Return the data that follows exactly as it appears. Pictures do not belong in the copy.

Dataset section

━━━━━━━━━━

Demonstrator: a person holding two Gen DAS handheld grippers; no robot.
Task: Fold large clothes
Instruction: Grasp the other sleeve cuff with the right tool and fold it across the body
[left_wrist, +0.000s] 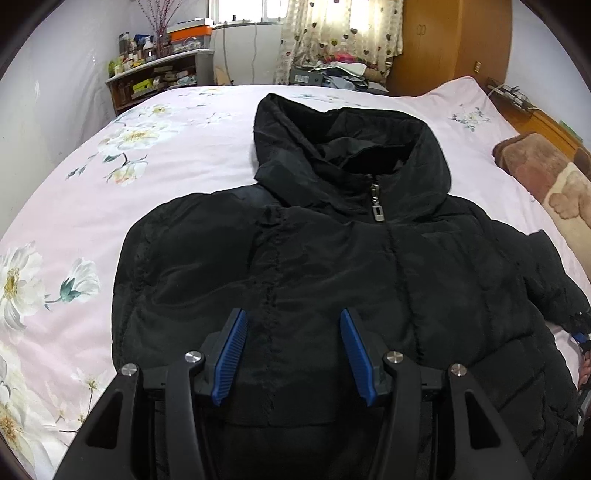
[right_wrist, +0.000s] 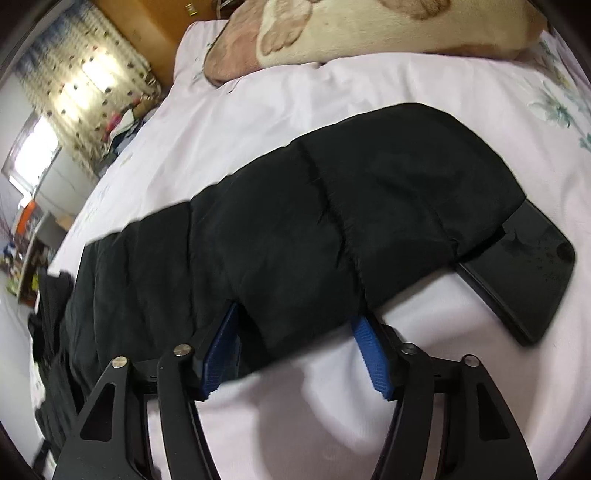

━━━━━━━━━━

Task solution
Demonstrator: a person holding two Gen DAS handheld grippers; no robot.
Task: Fold large clothes
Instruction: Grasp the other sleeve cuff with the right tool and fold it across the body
[left_wrist, +0.000s] 
[right_wrist, +0.000s] 

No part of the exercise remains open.